5 entry daha
  • kreşe giden bütün çocuklar için geçerli olamayacak örnek. benim çocuğum değil örneğin. sabah 7'de kalkıyor. sütünü içiyor yatakta oynaşıyoruz, biraz oyuncaklarıyla oynuyor sonra hep birlikte 8'de evden çıkılıyor. güle oynaya kreşe gidiyor. (ilk baştaki alışma günlerini saymazsak) yaşıtlarıyla vakit geçiriyor, sevdiği ve sevmediği arkadaşları var. öğretmenleri onu seviyor, o onlara bayılıyor. gün içinde bana özçekimler geliyor, öğretmeniyle kucak kucağa. eğitim alıyor, öyle ingilizcenin peşinde falan değilim, yemek yemeyi, sabır göstermeyi, sıraya girmeyi, saygı duymayı, hata yapınca özür dilemeyi, kendi giyinip soyunmayı öğreniyor. 2,5 yaşında.

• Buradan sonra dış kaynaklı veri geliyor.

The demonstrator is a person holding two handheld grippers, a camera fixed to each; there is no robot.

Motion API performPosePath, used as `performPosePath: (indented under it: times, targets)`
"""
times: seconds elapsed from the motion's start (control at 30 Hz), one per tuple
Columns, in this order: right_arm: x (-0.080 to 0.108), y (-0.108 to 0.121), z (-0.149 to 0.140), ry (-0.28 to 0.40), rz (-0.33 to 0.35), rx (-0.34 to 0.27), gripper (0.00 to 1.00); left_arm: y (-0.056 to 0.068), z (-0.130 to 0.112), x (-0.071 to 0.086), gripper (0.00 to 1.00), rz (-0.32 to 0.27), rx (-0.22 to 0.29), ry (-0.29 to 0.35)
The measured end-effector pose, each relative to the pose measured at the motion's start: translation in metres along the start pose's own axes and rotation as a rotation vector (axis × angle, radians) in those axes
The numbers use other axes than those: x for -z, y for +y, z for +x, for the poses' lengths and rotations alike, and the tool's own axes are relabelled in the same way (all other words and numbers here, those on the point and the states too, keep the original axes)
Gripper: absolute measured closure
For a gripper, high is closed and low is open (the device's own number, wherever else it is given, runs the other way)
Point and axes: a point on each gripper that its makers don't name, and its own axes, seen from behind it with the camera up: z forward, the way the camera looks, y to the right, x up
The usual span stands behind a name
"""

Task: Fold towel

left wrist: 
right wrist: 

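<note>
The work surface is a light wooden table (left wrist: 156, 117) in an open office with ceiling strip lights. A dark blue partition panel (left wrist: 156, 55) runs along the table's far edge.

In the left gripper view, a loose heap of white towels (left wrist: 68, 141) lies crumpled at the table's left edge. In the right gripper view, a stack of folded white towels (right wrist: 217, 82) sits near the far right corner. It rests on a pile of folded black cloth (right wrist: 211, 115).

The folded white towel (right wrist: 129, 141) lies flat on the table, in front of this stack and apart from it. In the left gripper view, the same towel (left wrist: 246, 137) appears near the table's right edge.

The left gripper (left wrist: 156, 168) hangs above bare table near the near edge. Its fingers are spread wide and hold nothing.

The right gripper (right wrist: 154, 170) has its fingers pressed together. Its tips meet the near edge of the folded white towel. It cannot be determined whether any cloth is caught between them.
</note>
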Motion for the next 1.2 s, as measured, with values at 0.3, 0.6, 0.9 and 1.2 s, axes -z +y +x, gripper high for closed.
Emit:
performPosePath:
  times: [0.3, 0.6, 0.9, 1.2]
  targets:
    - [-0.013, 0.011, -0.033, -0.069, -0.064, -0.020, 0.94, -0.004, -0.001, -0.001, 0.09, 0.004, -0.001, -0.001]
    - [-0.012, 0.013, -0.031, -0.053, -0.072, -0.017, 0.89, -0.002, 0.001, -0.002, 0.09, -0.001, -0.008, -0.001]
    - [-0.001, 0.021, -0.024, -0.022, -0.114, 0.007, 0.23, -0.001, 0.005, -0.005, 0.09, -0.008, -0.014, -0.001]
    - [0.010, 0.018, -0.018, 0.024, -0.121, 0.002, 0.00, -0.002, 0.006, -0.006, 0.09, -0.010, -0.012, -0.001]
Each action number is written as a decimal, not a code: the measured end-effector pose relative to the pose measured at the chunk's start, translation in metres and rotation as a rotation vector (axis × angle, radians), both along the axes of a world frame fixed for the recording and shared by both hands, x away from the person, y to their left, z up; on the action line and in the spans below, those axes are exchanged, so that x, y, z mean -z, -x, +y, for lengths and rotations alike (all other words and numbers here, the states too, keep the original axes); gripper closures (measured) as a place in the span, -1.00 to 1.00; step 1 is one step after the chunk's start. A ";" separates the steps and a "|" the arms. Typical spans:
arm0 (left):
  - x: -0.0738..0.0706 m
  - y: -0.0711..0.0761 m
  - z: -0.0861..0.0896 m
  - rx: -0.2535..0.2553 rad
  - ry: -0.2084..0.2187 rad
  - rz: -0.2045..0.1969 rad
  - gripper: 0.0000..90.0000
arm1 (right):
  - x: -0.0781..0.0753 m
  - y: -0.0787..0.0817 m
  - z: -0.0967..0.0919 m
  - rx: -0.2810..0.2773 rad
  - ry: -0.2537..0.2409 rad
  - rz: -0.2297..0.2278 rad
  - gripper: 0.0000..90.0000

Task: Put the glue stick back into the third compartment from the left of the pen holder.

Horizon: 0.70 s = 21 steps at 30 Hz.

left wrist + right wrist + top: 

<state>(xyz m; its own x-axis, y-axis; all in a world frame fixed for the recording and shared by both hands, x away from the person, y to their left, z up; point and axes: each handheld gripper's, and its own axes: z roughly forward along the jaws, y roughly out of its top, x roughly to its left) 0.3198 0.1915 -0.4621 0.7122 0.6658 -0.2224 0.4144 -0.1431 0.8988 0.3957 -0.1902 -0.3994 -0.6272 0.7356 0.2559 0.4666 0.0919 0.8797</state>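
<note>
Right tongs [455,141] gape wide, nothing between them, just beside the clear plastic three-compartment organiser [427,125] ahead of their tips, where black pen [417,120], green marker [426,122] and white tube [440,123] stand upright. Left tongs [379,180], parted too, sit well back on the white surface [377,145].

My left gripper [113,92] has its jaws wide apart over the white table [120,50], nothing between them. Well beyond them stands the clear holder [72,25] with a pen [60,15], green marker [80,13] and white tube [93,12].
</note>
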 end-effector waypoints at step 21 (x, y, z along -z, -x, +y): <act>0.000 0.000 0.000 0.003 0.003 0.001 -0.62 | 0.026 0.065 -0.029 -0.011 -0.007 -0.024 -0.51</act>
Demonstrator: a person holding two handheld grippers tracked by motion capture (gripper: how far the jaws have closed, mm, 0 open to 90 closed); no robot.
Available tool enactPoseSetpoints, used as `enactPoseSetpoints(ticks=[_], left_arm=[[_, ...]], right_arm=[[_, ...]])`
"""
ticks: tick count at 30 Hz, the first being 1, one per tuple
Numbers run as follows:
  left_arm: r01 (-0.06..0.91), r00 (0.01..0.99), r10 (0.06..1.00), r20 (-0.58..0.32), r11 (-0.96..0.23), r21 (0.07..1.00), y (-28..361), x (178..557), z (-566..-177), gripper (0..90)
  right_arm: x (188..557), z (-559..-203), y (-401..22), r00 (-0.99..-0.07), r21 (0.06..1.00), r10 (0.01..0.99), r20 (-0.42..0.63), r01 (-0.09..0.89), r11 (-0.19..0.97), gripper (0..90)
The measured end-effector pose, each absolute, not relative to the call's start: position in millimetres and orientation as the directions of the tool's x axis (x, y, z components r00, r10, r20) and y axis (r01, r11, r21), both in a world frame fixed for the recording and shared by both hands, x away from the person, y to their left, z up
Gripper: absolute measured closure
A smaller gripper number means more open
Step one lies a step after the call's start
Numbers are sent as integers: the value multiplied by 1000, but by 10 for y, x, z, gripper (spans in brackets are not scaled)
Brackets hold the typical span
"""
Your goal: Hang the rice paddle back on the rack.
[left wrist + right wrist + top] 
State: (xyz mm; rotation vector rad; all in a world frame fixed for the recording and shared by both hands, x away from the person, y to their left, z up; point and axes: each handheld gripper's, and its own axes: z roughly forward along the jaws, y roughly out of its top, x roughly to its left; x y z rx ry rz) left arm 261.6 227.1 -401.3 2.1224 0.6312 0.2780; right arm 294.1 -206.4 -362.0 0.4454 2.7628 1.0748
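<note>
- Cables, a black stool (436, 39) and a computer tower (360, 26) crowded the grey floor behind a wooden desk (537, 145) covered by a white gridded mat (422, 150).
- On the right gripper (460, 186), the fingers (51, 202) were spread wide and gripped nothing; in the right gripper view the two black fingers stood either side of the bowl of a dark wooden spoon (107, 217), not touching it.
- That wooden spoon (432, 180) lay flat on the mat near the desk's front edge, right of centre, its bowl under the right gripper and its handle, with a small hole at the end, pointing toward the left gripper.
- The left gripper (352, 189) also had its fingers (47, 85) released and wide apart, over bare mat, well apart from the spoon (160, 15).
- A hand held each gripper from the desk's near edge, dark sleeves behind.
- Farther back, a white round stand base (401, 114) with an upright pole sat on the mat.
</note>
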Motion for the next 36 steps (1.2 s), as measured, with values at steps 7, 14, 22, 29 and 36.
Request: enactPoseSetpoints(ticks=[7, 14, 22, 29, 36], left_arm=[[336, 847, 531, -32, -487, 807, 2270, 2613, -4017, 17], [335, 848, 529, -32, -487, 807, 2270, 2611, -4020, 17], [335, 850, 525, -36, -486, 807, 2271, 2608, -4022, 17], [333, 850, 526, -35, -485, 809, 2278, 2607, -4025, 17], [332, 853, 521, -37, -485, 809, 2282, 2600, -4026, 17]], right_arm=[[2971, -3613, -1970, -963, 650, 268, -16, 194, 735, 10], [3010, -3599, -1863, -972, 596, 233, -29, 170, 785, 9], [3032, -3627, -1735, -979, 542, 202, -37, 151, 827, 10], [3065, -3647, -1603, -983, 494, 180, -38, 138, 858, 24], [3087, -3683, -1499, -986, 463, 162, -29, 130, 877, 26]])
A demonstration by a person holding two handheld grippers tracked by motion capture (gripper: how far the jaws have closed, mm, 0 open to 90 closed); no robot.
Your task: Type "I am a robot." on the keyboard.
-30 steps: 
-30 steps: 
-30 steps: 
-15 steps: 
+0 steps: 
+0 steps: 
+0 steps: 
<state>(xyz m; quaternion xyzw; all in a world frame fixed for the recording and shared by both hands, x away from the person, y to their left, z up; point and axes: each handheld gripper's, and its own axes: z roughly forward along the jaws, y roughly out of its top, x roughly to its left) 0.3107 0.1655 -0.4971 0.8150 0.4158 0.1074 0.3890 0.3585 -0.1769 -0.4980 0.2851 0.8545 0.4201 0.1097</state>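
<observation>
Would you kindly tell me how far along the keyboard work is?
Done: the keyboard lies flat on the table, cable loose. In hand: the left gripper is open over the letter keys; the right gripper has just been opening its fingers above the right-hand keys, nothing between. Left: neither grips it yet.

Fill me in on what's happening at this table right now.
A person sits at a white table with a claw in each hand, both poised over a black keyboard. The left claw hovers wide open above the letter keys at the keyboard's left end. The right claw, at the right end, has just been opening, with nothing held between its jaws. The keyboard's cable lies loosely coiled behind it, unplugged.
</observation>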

    ben çalışan anneyim mecburen gönderiyorum mu? hayır! çalışmasaydım da çocuğumu kreşe gönderirdim. yetersiz kaldığını hissediyorsun bir süre sonra. evde montesorri'nin bile bilmediği oyunlar uydurarak geçmiyor hayat. parka götürüyorsun hiç çocuk yok. sokağa salsam sokakta çocuk yok. nerede sosyalleşecek bu çocuk? çocuğum hayatı öğrenecek diye bombaların içine mi atayım. lütfen hatırlayalım, 80li yıllarda yaşamıyoruz. biz sokakta oynama şansına sahiptik ama bu nesil değil. ve biz ortadoğunun batağında yaşıyoruz, bazı milletler sokakta oynamayı bilmez, sokaklarında insanlar öldürülür!